Boy howdy, does Sandman try to tee a second season up! After Dream has learned his big lessons for the year, we cut to Hell, where the various demons and devils are pushing to go to war with the Dreaming. “My subs have unionized,” Lucifer seems to say. But they have a plan, and it’s a doozy. What plan? Renew the show and we’ll find out.

Fables and Reflections

• Maybe it’s because I’ve been ping-ponging between Sandman and Stranger Things, but I would like to issue a challenge to Netflix: Make a live-action sci-fi/fantasy series that doesn’t revolve around one powerful guy stretching their hand out as the main fulcrum of their power. Even Chilling Adventures of Sabrina had more outstretched-hand work than other incarnations of the character. If the live-action Avatar show (should it ever see the light of day) elides the intricate martial-art staging of the cartoon in favor of more palm power, I will vomit.

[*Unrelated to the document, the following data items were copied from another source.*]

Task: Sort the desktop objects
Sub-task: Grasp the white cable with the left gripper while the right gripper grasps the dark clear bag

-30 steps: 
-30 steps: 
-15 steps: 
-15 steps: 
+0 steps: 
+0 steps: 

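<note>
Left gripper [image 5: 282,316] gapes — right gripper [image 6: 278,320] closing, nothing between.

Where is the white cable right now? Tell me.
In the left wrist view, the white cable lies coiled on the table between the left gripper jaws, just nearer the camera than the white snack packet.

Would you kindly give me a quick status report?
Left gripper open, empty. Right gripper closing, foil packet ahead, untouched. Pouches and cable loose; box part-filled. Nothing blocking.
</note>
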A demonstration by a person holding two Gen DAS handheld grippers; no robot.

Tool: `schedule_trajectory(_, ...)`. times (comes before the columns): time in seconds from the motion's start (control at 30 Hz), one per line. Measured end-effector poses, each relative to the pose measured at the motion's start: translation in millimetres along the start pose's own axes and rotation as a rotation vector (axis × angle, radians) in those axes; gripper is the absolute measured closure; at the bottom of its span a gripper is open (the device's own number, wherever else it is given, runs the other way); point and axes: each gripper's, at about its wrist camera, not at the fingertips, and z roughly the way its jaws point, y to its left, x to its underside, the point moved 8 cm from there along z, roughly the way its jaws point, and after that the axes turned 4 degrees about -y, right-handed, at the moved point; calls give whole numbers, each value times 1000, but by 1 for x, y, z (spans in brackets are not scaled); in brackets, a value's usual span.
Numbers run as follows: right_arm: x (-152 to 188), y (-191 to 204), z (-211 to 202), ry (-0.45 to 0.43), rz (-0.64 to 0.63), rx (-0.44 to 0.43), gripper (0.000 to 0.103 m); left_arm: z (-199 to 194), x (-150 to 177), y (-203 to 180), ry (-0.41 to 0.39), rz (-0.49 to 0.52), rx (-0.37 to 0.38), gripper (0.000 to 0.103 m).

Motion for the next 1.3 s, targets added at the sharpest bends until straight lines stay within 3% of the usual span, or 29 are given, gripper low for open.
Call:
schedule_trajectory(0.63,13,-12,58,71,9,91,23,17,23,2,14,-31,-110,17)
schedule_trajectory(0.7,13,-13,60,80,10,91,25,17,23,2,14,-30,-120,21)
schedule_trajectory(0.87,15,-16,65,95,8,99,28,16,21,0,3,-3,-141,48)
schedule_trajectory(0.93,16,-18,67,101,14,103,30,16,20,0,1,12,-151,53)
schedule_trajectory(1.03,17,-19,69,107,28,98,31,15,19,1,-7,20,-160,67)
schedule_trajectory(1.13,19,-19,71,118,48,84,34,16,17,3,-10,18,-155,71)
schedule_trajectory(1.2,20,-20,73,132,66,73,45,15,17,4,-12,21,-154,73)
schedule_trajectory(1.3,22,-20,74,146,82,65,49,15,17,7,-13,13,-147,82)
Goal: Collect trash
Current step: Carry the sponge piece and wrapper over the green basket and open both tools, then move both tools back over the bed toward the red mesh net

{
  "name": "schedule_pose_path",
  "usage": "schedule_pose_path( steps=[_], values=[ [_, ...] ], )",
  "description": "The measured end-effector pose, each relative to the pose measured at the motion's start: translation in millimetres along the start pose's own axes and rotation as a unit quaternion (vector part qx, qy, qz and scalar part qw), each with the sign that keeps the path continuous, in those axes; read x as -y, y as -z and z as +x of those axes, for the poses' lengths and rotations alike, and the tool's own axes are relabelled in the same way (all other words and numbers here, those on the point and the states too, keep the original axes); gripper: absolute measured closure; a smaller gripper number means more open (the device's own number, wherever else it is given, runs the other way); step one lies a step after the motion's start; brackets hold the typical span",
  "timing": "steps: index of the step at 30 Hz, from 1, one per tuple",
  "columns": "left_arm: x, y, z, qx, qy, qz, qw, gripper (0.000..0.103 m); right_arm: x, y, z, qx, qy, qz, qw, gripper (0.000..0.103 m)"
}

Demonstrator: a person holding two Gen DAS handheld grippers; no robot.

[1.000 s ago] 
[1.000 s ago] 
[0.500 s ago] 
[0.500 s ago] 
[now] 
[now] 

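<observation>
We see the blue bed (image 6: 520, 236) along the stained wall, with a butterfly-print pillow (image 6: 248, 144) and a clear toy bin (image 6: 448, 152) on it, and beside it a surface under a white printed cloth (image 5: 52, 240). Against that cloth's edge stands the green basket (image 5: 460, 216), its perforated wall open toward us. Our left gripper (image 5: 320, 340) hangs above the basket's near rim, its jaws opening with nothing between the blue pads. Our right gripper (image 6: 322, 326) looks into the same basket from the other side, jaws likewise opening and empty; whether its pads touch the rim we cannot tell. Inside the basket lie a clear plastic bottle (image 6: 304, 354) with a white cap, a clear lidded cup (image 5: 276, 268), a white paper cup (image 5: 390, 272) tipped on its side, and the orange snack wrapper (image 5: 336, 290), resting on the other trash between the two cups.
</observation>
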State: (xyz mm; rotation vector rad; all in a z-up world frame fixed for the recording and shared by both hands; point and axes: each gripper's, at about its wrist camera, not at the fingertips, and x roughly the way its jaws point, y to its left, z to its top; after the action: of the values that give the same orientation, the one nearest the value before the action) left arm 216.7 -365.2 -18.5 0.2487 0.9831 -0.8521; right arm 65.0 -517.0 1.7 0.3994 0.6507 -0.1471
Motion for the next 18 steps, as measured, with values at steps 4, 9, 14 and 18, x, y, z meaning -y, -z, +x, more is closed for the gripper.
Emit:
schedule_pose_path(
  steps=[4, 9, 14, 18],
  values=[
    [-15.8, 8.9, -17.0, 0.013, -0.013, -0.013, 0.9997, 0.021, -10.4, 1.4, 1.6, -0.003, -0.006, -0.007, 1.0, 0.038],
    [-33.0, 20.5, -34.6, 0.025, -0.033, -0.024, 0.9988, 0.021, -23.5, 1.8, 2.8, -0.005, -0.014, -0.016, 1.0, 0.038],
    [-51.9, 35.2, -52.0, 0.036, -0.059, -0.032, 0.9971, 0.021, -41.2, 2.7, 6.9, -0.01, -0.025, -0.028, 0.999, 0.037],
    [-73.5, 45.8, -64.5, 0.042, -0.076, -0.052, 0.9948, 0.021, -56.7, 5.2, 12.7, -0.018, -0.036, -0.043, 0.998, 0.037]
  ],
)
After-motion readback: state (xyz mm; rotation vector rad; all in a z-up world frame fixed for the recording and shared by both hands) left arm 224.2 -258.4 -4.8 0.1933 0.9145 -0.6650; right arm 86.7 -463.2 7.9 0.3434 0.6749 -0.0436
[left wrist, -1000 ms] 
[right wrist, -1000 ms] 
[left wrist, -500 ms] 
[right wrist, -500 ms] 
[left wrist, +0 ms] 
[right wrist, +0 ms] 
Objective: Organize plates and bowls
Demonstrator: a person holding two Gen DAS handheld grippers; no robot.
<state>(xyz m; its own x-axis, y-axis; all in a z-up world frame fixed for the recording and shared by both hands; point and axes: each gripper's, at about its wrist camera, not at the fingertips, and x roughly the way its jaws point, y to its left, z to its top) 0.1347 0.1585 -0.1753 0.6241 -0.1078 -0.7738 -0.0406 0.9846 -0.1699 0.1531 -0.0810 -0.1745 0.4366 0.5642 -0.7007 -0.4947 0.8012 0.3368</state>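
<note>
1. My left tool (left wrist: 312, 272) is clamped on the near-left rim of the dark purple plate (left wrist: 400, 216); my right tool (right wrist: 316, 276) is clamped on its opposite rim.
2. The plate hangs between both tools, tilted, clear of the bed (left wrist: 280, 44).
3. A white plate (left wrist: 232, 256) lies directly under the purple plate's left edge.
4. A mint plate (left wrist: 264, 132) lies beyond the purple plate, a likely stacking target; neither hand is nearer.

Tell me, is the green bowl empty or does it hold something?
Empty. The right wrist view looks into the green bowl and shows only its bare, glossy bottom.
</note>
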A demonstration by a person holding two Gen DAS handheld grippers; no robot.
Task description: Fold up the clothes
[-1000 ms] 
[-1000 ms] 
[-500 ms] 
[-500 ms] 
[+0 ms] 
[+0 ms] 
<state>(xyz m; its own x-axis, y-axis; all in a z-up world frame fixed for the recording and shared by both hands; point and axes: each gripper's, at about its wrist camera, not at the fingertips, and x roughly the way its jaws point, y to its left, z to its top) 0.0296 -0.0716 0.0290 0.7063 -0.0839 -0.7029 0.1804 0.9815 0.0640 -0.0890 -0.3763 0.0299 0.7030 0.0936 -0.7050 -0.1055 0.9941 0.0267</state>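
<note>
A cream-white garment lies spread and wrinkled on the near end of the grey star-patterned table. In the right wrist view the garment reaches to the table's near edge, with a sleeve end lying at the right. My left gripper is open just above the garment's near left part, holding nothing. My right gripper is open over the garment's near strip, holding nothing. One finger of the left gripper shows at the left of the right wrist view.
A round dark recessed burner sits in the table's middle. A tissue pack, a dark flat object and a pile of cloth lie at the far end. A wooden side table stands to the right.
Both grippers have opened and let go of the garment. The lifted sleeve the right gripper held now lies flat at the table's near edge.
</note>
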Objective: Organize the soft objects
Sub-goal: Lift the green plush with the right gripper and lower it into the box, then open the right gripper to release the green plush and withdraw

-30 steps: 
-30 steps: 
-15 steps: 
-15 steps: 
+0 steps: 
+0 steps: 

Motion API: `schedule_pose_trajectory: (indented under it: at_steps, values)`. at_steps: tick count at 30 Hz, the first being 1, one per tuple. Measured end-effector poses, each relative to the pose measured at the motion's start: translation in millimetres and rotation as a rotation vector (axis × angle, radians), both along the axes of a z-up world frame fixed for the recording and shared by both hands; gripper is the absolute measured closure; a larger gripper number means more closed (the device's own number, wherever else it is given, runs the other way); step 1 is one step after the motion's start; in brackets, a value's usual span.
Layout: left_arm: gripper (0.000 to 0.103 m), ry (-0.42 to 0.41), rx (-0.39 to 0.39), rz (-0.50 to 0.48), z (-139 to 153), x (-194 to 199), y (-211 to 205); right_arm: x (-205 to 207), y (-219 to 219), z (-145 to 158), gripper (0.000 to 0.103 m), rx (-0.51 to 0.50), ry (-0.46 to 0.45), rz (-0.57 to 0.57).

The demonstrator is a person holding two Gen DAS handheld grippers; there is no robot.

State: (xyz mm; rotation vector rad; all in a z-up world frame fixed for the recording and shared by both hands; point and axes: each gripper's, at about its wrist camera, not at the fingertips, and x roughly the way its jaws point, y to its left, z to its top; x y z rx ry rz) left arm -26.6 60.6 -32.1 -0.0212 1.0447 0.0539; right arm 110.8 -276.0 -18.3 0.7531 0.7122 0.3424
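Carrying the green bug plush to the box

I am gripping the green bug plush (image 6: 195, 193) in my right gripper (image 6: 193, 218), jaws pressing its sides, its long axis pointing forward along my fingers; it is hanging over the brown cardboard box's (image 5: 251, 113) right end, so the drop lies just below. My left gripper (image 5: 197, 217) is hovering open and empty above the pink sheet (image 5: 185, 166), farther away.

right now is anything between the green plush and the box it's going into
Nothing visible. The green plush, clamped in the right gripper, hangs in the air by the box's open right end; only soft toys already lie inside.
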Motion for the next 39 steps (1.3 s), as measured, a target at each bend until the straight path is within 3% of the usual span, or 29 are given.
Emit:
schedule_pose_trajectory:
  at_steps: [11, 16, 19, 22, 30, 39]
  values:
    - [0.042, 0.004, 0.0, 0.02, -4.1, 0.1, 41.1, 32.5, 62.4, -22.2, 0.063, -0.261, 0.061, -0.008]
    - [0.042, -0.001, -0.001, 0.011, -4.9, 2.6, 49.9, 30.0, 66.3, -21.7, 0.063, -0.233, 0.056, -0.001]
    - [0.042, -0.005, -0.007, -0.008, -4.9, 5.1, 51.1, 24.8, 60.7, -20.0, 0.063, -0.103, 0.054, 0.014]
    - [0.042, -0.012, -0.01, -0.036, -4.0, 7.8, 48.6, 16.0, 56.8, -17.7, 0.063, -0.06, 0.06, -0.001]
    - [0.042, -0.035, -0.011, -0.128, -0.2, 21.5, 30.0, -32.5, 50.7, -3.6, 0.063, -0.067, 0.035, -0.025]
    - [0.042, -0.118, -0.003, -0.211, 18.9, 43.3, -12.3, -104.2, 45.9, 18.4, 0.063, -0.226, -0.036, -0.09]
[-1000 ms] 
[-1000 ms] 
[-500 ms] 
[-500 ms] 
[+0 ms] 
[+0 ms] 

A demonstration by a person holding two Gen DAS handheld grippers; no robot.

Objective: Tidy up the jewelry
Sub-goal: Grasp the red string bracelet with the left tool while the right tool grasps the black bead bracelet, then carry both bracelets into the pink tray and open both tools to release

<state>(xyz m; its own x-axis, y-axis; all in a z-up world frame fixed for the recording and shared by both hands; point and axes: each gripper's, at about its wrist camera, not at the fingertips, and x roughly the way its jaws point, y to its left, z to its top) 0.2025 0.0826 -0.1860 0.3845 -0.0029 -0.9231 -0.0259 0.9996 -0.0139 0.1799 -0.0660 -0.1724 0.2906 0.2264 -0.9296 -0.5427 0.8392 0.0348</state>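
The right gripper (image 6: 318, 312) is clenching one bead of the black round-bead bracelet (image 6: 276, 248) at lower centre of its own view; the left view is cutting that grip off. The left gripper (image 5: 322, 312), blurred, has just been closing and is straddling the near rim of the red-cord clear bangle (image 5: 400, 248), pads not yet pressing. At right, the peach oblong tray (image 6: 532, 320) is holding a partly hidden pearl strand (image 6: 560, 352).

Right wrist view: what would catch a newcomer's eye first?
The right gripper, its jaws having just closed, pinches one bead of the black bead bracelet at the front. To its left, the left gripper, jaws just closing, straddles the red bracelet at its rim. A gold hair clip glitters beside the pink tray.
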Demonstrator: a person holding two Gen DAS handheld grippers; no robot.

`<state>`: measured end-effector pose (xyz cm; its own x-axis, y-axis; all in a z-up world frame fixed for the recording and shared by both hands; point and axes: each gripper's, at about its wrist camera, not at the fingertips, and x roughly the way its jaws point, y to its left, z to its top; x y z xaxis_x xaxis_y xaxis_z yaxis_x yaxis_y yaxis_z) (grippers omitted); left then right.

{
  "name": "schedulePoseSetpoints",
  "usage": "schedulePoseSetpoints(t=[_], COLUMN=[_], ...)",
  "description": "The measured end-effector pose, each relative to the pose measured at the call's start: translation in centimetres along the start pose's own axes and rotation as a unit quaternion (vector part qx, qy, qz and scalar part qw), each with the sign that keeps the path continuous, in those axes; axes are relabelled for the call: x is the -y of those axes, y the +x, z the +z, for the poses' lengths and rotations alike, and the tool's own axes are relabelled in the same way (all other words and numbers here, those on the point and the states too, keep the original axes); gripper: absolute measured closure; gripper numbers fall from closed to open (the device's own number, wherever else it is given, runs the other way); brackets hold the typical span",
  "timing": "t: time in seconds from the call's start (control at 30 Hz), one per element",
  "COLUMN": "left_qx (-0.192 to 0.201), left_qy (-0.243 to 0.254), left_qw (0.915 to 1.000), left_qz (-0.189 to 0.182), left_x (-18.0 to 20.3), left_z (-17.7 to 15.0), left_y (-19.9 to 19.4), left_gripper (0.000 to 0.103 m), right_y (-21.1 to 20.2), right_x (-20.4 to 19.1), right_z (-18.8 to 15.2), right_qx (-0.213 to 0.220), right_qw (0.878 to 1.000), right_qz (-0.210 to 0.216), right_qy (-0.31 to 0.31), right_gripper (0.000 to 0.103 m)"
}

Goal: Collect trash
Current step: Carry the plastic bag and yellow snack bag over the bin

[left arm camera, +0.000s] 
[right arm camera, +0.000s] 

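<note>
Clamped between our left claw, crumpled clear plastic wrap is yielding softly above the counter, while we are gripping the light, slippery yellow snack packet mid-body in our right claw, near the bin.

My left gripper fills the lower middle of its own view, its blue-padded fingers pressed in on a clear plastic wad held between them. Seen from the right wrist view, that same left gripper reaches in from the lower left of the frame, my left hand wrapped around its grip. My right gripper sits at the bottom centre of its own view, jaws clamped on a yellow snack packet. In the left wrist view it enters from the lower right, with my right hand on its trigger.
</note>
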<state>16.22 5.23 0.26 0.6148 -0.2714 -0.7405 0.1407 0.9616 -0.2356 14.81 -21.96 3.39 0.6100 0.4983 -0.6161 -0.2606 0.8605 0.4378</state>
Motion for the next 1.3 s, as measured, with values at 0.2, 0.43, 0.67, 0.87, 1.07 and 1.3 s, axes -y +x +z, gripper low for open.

• Another good change from the comics: lessening the hardships Jed undergoes. The world of Sandman isn’t child-friendly, but there’s only so much IRL suffering people want to watch. I, for one, am glad Jed was holed up in a hotel room for most of these episodes. Not bound and gagged in the trunk of the Corinthian’s car, as he is in the comics.

• Ken’s dreams don’t seem bad enough to merit Barbie rejecting him. So he got a dream beej, so what? In the comics, his dreams are Reaganomics + the vilest misogyny you could imagine. That’s grounds for divorce.

• Okay, just in case Warner Bros. Discovery decides to abandon the show like it did with Batgirl (or if Netflix pulls a Netflix and cancels a show too soon), the last scene is setting the stage for the events of Season of Mists, the fourth book in the Sandman series. Go to your local comics shop and start getting hyped.